Au XVIIIe au XVIIIe siècle, période où la répression judiciaire côtoie l’aube de libérations sexuelles, l’hermaphrodite est perçu à l’image de sa dualité corporelle. Pour les uns, il incarne la neutralité, la perfection, voire un idéal ; pour les autres, il figure l’altérité, la violation des bonnes mœurs, l’équivoque dans l’excès.
Disséqué, au sens d’analyser minutieusement, du latin dissecare, couper en deux, cet être incertain engendre de nouveaux rapports aux fables du passé, d’insolites utopies inspirées d’Ovide ou de la Bible, ainsi que des textes scientifiques, souvent normalisateurs et moralisateurs, derrière lesquels sévit une législation cœrcitive, source d’éclatants procès. Entre savoirs et fantasmes, son «sexe paré d’ombre», pour reprendre la formule d’Empédocle, offre ainsi le paradoxe d’affirmer et d’infirmer, de fissurer la raison de ces époques.

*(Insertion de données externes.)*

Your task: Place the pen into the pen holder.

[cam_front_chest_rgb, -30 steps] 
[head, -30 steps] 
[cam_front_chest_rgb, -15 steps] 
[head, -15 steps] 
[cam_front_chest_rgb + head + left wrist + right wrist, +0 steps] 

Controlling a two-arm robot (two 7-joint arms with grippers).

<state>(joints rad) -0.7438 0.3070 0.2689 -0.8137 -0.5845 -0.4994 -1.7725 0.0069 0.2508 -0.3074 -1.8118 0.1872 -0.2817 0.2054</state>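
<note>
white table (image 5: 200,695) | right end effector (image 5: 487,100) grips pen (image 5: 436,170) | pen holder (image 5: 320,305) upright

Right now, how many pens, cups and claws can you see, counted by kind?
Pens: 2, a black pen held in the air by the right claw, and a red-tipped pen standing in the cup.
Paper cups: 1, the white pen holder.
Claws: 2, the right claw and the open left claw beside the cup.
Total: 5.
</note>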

Pourquoi l’intersexualité fascine-t-elle autant ? Est-ce parce qu’elle intéresse des domaines aussi variés que la littérature, la mythologie, l’histoire, la philosophie, l’anthropologie, l’ethnologie, les sciences naturelles, la médecine, la chirurgie, la religion, la justice, la peinture, la gravure et la sculpture ? Et qu’en même temps elle engage d’autres motivations, inconscientes ?

Patrick Graille est enseignant aux universités de Vassar-Wesleyan (Paris) et historien des idées, ses recherches portent sur la marginalité et la monstruosité des corps, des esprits et des arts, de la Renaissance aux Lumières.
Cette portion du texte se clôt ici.